Return every line of the data exactly as it appears.

▶ _Source data_
+ + + +
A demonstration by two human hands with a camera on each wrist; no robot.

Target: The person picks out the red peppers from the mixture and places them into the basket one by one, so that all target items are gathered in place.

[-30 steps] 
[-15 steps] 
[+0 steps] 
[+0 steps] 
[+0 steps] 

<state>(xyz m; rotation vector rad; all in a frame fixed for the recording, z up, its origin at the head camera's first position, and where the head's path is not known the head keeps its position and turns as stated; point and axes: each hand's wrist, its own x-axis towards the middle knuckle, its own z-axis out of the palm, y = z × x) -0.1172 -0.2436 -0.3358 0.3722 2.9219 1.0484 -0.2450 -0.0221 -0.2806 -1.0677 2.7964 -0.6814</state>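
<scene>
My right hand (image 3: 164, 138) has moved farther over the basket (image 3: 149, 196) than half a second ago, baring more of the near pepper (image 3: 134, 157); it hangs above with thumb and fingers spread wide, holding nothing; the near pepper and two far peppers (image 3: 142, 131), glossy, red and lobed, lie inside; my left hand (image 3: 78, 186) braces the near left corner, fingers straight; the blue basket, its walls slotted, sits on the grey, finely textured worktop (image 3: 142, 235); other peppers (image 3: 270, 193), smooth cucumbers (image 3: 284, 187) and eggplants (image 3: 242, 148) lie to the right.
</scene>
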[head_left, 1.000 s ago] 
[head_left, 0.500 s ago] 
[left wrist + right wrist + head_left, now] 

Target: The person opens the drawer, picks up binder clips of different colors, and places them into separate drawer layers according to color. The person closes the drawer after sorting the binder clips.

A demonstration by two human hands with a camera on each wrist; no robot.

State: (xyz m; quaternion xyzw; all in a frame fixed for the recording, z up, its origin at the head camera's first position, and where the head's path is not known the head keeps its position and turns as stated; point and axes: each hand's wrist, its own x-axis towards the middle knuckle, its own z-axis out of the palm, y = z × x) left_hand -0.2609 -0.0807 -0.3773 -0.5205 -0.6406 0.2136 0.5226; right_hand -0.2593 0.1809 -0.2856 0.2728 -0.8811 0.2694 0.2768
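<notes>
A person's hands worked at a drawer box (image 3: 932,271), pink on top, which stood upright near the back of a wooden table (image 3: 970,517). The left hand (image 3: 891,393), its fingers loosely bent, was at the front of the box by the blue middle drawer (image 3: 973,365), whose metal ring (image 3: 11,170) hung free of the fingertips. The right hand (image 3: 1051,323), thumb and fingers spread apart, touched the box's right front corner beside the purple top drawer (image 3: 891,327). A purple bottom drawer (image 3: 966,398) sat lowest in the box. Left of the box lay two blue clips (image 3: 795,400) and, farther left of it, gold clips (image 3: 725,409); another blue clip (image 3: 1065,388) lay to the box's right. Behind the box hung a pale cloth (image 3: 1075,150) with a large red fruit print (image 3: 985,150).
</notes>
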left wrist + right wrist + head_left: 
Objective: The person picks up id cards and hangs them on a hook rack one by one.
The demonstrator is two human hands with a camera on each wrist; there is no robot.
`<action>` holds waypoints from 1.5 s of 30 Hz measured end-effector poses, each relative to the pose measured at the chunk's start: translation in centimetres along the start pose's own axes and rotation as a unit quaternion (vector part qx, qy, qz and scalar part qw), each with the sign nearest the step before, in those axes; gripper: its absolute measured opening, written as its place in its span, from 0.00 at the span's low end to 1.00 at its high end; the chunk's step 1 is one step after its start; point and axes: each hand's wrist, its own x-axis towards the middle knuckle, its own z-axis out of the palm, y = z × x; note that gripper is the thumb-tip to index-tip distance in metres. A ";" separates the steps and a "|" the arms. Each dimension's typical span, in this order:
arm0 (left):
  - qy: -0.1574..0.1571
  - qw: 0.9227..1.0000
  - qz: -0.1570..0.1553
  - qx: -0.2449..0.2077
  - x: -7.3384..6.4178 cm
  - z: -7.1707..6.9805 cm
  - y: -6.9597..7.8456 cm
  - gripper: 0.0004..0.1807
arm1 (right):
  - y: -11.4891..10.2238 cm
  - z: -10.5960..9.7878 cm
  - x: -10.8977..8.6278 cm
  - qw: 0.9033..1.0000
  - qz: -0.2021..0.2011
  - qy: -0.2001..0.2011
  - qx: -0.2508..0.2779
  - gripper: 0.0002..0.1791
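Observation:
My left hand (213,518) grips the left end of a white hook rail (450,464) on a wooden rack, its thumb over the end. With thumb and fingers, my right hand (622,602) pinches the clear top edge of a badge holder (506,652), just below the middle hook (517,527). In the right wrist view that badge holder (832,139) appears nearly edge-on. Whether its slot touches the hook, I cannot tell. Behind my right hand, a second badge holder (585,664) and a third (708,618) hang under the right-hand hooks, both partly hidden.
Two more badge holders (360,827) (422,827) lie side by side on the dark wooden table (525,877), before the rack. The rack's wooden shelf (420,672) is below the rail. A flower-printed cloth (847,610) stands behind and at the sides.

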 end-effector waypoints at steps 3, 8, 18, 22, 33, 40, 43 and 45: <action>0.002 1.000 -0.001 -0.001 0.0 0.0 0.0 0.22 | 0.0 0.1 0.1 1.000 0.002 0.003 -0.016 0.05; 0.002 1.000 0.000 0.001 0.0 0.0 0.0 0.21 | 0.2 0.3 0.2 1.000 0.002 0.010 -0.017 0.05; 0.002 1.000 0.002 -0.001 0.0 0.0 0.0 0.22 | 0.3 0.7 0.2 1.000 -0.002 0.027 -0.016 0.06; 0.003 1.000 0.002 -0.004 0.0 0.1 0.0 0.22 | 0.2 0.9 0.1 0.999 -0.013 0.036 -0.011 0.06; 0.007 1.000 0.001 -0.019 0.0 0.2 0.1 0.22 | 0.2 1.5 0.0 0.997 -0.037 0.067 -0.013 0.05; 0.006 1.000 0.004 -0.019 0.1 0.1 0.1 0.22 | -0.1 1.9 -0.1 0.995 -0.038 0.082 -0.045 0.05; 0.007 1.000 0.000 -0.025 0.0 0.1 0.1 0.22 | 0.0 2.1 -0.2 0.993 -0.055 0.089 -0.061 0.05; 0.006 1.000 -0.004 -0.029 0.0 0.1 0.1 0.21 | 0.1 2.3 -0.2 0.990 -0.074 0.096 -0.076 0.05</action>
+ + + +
▶ _PROBLEM SOLUTION_
A demonstration by two human hands with a camera on each wrist; no robot.

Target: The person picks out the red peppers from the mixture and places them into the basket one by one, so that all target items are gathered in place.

[-30 steps] 
[-15 steps] 
[+0 steps] 
[+0 steps] 
[+0 steps] 

<state>(xyz m; rotation vector rad; all in a frame fixed for the recording, z up, its origin at the head camera's first position, and where the head's path is not known the head keeps its position and turns as stated; point and axes: each hand's wrist, its own x-axis towards the middle knuckle, its own z-axis out of the palm, y = z × x) -0.1172 -0.2436 -0.3358 0.3722 2.9219 1.0484 -0.2450 -0.0221 -0.2806 -1.0677 2.7964 -0.6814</state>
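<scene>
My right hand (image 3: 164, 138) has moved farther over the basket (image 3: 149, 196) than half a second ago, baring more of the near pepper (image 3: 134, 157); it hangs above with thumb and fingers spread wide, holding nothing; the near pepper and two far peppers (image 3: 142, 131), glossy, red and lobed, lie inside; my left hand (image 3: 78, 186) braces the near left corner, fingers straight; the blue basket, its walls slotted, sits on the grey, finely textured worktop (image 3: 142, 235); other peppers (image 3: 270, 193), smooth cucumbers (image 3: 284, 187) and eggplants (image 3: 242, 148) lie to the right.
</scene>
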[head_left, 1.000 s ago] 
[head_left, 0.500 s ago] 
[left wrist + right wrist + head_left, now] 

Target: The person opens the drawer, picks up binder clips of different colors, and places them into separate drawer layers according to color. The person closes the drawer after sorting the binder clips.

A demonstration by two human hands with a camera on each wrist; no robot.

State: (xyz m; quaternion xyzw; all in a frame fixed for the recording, z up, its origin at the head camera's first position, and where the head's path is not known the head keeps its position and turns as stated; point and axes: each hand's wrist, its own x-axis towards the middle knuckle, its own z-axis out of the palm, y = z × x) left_hand -0.2609 -0.0807 -0.3773 -0.5205 -0.6406 0.2136 0.5226; right_hand -0.2593 0.1809 -0.2856 0.2728 -0.8811 0.2694 0.2768
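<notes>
A person's hands worked at a drawer box (image 3: 932,271), pink on top, which stood upright near the back of a wooden table (image 3: 970,517). The left hand (image 3: 891,393), its fingers loosely bent, was at the front of the box by the blue middle drawer (image 3: 973,365), whose metal ring (image 3: 11,170) hung free of the fingertips. The right hand (image 3: 1051,323), thumb and fingers spread apart, touched the box's right front corner beside the purple top drawer (image 3: 891,327). A purple bottom drawer (image 3: 966,398) sat lowest in the box. Left of the box lay two blue clips (image 3: 795,400) and, farther left of it, gold clips (image 3: 725,409); another blue clip (image 3: 1065,388) lay to the box's right. Behind the box hung a pale cloth (image 3: 1075,150) with a large red fruit print (image 3: 985,150).
</notes>
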left wrist + right wrist + head_left: 
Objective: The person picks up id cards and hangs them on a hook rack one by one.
The demonstrator is two human hands with a camera on each wrist; there is no robot.
`<action>` holds waypoints from 1.5 s of 30 Hz measured end-effector poses, each relative to the pose measured at the chunk's start: translation in centimetres along the start pose's own axes and rotation as a unit quaternion (vector part qx, qy, qz and scalar part qw), each with the sign nearest the step before, in those axes; gripper: its absolute measured opening, written as its place in its span, from 0.00 at the span's low end to 1.00 at its high end; the chunk's step 1 is one step after its start; point and axes: each hand's wrist, its own x-axis towards the middle knuckle, its own z-axis out of the palm, y = z × x; note that gripper is the thumb-tip to index-tip distance in metres. A ";" separates the steps and a "|" the arms. Each dimension's typical span, in this order:
arm0 (left):
  - qy: -0.1574..0.1571
  - qw: 0.9227..1.0000
  - qz: -0.1570..0.1553
  - qx: -0.2449..0.2077
  - x: -7.3384..6.4178 cm
  - z: -7.1707..6.9805 cm
  - y: -6.9597..7.8456 cm
  - gripper: 0.0004..0.1807
arm1 (right):
  - y: -11.4891..10.2238 cm
  - z: -10.5960..9.7878 cm
  - x: -10.8977..8.6278 cm
  - qw: 0.9033..1.0000
  - qz: -0.2021..0.2011
  - qy: -0.2001..0.2011
  - qx: -0.2508..0.2779
  - gripper: 0.0002..0.1791
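Observation:
My left hand (213,518) grips the left end of a white hook rail (450,464) on a wooden rack, its thumb over the end. With thumb and fingers, my right hand (622,602) pinches the clear top edge of a badge holder (506,652), just below the middle hook (517,527). In the right wrist view that badge holder (832,139) appears nearly edge-on. Whether its slot touches the hook, I cannot tell. Behind my right hand, a second badge holder (585,664) and a third (708,618) hang under the right-hand hooks, both partly hidden.
Two more badge holders (360,827) (422,827) lie side by side on the dark wooden table (525,877), before the rack. The rack's wooden shelf (420,672) is below the rail. A flower-printed cloth (847,610) stands behind and at the sides.
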
 end-effector waypoints at steps 3, 8, 18, 22, 33, 40, 43 and 45: <action>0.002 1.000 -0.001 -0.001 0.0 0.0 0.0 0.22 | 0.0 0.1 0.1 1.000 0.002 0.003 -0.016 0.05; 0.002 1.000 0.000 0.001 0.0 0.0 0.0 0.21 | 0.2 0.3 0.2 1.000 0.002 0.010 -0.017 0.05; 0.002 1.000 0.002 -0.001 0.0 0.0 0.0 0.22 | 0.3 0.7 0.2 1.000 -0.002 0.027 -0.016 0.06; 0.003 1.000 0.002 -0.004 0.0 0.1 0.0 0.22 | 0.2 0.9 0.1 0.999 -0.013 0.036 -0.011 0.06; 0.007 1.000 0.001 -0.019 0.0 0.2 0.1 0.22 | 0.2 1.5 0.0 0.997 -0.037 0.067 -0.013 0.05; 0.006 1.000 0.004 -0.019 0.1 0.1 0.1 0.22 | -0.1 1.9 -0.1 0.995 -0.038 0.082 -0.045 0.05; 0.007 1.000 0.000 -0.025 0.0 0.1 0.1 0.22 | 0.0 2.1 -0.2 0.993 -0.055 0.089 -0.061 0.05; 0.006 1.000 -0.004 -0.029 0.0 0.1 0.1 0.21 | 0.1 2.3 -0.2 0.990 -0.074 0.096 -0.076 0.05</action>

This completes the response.